What to work on:
Answer with the exact lines of the following material from the one containing "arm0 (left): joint" through the one containing "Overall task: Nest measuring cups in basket", both end lines included.

(Exercise inputs Opens)

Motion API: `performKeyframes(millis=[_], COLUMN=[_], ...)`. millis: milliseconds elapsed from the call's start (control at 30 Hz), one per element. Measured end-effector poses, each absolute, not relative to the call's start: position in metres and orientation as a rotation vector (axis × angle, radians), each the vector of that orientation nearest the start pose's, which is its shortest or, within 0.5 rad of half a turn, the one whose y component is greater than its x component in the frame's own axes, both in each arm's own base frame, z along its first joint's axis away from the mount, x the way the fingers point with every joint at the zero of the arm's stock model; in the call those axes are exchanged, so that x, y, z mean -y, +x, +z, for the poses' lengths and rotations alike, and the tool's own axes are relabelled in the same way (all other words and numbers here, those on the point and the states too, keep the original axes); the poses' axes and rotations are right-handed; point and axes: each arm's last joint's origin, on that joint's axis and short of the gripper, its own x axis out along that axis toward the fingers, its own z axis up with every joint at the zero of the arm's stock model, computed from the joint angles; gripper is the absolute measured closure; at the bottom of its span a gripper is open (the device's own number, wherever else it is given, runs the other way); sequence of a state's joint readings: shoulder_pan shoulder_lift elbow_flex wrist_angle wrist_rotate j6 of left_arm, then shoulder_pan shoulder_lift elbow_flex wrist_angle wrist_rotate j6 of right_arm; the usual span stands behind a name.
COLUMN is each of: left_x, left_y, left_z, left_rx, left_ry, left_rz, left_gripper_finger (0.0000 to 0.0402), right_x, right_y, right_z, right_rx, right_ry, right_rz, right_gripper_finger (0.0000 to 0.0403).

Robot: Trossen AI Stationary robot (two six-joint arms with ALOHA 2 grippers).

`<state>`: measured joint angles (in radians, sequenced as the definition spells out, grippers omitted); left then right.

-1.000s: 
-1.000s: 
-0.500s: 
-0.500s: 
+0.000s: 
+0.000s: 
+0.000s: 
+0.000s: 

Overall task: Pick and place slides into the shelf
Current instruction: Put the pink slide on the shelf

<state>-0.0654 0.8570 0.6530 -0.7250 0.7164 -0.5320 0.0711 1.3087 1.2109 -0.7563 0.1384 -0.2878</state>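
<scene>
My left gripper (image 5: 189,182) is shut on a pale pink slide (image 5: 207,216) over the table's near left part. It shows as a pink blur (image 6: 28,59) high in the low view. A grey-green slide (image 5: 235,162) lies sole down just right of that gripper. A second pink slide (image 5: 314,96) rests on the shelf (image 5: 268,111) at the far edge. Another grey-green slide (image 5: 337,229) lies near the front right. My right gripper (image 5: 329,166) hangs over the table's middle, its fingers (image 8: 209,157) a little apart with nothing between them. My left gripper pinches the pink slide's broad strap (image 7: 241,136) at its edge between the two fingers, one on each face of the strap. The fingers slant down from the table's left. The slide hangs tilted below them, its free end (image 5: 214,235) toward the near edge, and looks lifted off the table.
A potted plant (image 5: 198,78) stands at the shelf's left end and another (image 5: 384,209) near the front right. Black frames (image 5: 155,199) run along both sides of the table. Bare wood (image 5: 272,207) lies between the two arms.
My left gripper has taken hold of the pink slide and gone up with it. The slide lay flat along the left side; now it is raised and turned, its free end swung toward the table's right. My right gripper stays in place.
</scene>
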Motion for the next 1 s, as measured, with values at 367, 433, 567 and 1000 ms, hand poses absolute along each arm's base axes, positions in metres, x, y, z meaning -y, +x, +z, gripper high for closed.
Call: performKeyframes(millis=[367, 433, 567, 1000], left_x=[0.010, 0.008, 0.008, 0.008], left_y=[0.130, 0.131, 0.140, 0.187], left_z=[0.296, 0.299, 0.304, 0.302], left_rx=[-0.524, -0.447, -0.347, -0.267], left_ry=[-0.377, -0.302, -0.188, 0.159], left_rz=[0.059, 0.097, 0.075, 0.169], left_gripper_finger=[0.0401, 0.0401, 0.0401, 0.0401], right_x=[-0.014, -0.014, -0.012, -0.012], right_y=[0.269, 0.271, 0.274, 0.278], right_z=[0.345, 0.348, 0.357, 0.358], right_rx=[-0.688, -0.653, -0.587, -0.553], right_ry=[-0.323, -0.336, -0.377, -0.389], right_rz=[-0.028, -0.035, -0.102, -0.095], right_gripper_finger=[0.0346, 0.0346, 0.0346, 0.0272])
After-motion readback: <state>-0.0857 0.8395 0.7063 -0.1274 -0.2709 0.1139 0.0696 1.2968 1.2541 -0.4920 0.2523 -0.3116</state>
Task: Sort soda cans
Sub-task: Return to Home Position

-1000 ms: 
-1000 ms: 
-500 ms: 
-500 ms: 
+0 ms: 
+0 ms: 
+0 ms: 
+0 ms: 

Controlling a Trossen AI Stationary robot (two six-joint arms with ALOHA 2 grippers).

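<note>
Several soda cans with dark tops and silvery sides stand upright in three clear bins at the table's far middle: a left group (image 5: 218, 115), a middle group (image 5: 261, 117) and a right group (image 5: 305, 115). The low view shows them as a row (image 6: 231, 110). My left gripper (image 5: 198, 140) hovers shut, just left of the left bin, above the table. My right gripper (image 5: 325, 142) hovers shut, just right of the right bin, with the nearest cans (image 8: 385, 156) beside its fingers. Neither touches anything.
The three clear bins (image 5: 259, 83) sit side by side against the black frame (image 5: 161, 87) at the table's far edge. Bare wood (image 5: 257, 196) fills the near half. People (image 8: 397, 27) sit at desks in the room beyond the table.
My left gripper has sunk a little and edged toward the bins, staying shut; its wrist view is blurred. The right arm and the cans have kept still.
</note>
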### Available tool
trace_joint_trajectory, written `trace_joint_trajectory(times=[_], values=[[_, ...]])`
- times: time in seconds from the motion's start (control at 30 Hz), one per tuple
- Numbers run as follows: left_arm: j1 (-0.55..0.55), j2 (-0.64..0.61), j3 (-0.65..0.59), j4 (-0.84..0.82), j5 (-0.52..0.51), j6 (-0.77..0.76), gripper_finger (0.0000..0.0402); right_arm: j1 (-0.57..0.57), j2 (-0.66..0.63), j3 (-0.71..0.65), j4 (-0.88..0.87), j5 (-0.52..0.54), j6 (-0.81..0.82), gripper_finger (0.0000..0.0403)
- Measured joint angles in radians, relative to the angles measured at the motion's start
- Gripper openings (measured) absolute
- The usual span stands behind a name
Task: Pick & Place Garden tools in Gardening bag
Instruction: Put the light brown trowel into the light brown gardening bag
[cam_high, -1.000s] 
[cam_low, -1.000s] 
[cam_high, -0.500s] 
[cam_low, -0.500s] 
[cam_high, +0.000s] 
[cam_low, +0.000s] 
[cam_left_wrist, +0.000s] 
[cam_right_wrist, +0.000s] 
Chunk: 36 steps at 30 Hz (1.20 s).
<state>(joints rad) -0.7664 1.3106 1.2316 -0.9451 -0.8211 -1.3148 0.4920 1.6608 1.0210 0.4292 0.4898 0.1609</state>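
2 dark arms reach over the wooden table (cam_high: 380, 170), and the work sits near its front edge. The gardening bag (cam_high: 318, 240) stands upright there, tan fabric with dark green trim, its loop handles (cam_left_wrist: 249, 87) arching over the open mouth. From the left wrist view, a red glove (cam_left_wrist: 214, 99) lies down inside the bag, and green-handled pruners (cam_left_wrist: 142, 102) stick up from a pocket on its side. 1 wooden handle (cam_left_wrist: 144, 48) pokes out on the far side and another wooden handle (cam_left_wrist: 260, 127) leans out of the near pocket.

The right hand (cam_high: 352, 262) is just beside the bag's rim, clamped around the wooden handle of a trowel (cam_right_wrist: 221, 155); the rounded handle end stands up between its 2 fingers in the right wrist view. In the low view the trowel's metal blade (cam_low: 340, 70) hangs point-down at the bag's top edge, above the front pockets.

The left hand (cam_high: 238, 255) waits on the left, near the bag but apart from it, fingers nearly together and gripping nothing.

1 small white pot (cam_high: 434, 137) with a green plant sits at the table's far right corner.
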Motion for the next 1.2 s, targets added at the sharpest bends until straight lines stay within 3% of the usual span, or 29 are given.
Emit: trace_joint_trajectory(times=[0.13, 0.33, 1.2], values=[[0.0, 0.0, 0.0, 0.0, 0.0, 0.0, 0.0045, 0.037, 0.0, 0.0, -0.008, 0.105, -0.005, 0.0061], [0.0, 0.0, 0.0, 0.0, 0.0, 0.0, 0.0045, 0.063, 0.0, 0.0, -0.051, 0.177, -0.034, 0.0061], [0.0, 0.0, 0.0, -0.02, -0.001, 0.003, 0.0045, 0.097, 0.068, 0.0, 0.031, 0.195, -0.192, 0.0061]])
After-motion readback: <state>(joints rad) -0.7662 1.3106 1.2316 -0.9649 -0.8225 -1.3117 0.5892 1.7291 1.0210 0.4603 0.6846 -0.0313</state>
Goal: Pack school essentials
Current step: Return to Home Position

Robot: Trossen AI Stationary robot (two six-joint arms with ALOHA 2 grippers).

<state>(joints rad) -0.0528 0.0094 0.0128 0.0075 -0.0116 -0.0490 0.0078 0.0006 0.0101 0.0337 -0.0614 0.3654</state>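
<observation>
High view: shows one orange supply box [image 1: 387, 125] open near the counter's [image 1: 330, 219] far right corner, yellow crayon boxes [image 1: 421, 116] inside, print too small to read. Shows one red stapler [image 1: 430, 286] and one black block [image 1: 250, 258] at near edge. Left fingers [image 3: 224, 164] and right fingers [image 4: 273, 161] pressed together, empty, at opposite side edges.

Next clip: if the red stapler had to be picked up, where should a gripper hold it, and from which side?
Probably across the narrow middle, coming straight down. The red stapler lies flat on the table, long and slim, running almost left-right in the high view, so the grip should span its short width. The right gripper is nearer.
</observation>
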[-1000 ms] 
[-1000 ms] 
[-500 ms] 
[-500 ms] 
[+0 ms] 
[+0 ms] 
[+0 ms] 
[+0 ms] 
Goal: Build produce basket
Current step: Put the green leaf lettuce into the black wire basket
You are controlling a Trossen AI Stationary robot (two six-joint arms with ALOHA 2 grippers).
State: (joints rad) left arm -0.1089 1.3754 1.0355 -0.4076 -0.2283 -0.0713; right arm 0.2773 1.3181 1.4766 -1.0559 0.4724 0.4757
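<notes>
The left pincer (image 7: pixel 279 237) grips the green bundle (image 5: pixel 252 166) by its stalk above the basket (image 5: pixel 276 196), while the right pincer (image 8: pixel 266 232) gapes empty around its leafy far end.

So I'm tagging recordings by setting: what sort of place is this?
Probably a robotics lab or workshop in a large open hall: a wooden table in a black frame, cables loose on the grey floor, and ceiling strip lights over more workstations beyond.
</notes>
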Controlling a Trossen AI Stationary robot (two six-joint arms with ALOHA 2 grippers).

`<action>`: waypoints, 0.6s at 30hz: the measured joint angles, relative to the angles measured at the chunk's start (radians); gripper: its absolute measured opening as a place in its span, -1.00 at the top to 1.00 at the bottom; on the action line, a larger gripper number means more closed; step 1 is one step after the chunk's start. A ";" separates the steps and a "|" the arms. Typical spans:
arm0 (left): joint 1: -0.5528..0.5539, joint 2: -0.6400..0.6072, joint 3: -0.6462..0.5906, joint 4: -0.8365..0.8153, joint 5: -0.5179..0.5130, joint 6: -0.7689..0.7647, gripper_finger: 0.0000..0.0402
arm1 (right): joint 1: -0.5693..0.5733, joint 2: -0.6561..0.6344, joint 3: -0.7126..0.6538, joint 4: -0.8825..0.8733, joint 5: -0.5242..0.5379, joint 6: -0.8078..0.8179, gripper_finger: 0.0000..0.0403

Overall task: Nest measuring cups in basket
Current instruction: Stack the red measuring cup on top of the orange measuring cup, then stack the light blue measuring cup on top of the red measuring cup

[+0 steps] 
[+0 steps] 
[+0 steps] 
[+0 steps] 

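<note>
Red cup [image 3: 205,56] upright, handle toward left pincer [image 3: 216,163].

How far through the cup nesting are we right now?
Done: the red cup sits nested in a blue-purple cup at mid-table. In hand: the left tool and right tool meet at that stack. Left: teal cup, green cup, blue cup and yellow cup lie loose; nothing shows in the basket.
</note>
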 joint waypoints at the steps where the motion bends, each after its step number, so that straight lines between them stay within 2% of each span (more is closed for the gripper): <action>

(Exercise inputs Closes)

Result of the exercise:
arm0 (left): joint 1: -0.5528..0.5539, joint 2: -0.6400..0.6072, joint 3: -0.6462..0.5906, joint 4: -0.8365..0.8153, joint 5: -0.5179..0.5130, joint 6: -0.7689..0.7647, gripper_finger: 0.0000..0.0402
arm1 (right): joint 1: -0.5693..0.5733, joint 2: -0.6561..0.6344, joint 3: -0.7126..0.6538, joint 4: -0.8825..0.8733, joint 5: -0.5242..0.5379, joint 6: -0.8078..0.8179, gripper_finger: 0.0000..0.0403

Overall task: Nest measuring cups in basket

Output for the exercise is complete.